Yaşadığı bu izolasyonun kendisinde yarattığı travmayı bilmelerine rağmen, cezaevi idaresi hem onun işkence ve cinsel işkence mağduru olduğunu, bunun yarattığı travmaları hiçe sayarak, ona yönelik izolasyonu daha da artırma yoluna gittiler. Ve Maalesef ki, 9 Aralık 2021 günü Garibe Gezer’in şüpheli bir şekilde Kandıra cezaevindeki izolasyon hücresinde cansız bedeni bulundu.

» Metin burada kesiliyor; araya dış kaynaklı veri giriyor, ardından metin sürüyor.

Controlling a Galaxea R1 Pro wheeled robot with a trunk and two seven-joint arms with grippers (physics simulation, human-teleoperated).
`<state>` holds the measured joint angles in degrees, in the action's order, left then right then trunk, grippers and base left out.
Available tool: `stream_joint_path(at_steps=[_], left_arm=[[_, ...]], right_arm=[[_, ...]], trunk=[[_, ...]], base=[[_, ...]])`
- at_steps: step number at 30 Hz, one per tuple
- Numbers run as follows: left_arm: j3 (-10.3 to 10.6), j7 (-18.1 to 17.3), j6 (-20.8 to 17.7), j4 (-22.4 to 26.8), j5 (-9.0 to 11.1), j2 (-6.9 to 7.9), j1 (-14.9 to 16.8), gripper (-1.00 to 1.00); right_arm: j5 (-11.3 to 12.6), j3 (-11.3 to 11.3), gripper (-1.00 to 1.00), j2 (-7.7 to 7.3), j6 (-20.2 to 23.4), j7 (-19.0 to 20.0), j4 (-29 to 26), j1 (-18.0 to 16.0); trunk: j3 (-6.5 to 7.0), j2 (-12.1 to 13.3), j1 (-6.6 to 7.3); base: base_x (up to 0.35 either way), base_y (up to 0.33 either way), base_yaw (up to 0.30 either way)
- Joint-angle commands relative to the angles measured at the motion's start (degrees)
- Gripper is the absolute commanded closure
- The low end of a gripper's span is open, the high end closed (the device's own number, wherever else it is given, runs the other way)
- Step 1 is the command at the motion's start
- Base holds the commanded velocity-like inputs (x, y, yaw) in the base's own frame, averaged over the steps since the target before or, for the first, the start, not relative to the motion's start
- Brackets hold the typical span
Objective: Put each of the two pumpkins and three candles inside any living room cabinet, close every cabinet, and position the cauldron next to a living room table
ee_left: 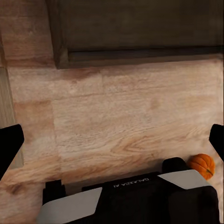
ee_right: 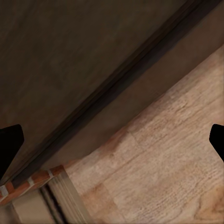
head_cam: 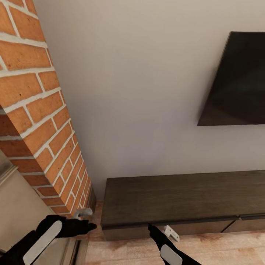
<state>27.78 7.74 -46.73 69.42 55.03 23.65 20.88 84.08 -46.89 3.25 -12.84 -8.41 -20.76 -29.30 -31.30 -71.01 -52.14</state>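
A ribbed orange pumpkin [ee_left: 202, 165] sits on the pale wood-plank floor [ee_left: 121, 121], near the long dark wood-grain cabinet [head_cam: 176, 197], drawers shut. Both black arms reach low: left end effector [head_cam: 88, 225] at seven o'clock beside the brick pillar [head_cam: 40, 121], right end effector [head_cam: 152, 230] at six o'clock against the cabinet front. Both have fingers spread, holding nothing.

Brick pillar [head_cam: 40, 121] beside cabinet [head_cam: 176, 198]

We see a light wood plank floor [head_cam: 221, 250] w/ the long dark-brown cabinet [head_cam: 176, 198] standing on it, flat top bare, drawer fronts flush. Brick column [head_cam: 48, 140] meets the floor just beside the cabinet's end. From the left wrist cam, one orange pumpkin [ee_left: 202, 165] sits on the planks.
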Motion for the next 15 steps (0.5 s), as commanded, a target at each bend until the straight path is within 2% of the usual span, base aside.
stream_joint_path(at_steps=[1,2,6,10,13,15], left_arm=[[-2.76,0.56,-2.46,1.77,0.79,0.23,0.04,-1.0],[-5.36,0.54,-4.31,2.85,0.88,0.3,0.04,-1.0],[-10.43,0.29,-7.62,4.8,1.01,0.33,0.03,-1.0],[-11.85,0.16,-8.42,5.42,2.31,0.4,0.03,-1.0],[-12.0,0.17,-8.58,5.54,4.54,0.4,0.03,-1.0],[-12.03,0.12,-8.67,5.74,5.37,0.38,0.03,-1.0]], right_arm=[[0.46,-0.5,-1.0,-0.05,-0.34,-0.31,-0.07,-0.06],[0.43,-0.53,-1.0,-0.06,-0.34,-0.28,-0.04,-0.06],[0.43,-0.56,-1.0,-0.08,-0.34,-0.19,0.9,-0.06],[0.48,-0.53,-1.0,-0.09,-0.35,1.61,1.72,-0.06],[0.63,-0.51,-1.0,-0.45,-0.34,5.69,2.85,-0.06],[1.54,-0.5,-1.0,-0.72,-0.34,8.82,4.96,-0.06]], trunk=[[-0.06,-0.04,0.0],[-0.06,-0.04,0.0],[-0.06,-0.04,0.0],[-0.06,-0.04,0.0],[-0.6,-1.24,-0.66],[-0.96,-2.04,-1.1]], base=[[0.0,0.0,0.0],[0.0,0.0,0.0],[0.0,0.0,0.0],[0.0,0.0,0.0],[0.0,0.0,0.0],[0.0,0.0,0.0]])
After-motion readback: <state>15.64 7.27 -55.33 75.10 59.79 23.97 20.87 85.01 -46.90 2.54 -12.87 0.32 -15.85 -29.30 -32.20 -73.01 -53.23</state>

Aslında Garibe Gezer’in yaşadıkları, cezaevinde yaşamı boyunca itirazları, izolasyona karşı gösterdiği tepki, gerçekten bir isyan niteliğinde. Aslında Garibe Gezer’in yaşadıkları şu anda cezaevinde olan birçok mahpusun, hasta ve izolasyon mağduru birçok mahpusun yaşadıklarının bir özeti…
İzolasyon sistemi içinde bir de cezaevlerinde, kameralarla en özel alanların bile görüntülüyor olması, cezaevlerindeki mahpuslar açısından son derece onur kırıcı ve travmatik bir özellik taşımakta.
Bu nedenle bu kamera uygulaması nedeniyle birçok kadın mahpus, “yaşamımızın her alanı kontrol altında, her an kendimizi taciz ediliyor gibi hissediyoruz” diyerek itirazlarını dile getirmekteler.
Ne yazık ki, siyasi iradenin ayrıştırıcı, ötekileştirici, tek tipleştirici ve son derece şiddet içeren dili ve uygulamaları, cezaevinde çok yoğun bir şekilde karşımıza çıkmakta ve bu politikaların giderek ağırlaşması söz konusu .. Çünkü AKP’nin MHP ile yaptığı ittifak sonucunda giderek faşizan nitelik taşıyan uygulamalar, her alanda yoğunluğunu artırmakta.
Türkiye Cumhuriyeti Devleti genel olarak tüm cezaevlerinde izolasyon sistemini, tecrit sistemini uyguluyor. Bunlardan belki de en açık bir şekilde göze çarpanı, İmralı Cezaevi.
İmralı cezaevindeki tecrit yıllardır devam ediyor. Türkiye’nin hem iç hukukuna hem de altına imza attığı uluslararası sözleşmelere aykırı bir biçimde, İmralı Cezaevi’nde kalan Abdullah Öcalan ve diğer mahpuslar, aileleri ve avukatlarıyla görüştürülmüyorlar.
Bütün bu durumlar ve bu uygulamalar, hem Türkiye’nin kendi iç hukukuna aykırılıklar taşıyor hem de uluslararası sözleşmelere büyük aykırılık teşkil ediyor.
Bu nedenle de tüm insan hakları savunucularının, bu konuda tavır almak konusunda bir arada olmaları gerektiğini düşünmekteyiz. Özellikle bu konuda uluslararası dayanışmanın önemine de çok inanıyoruz.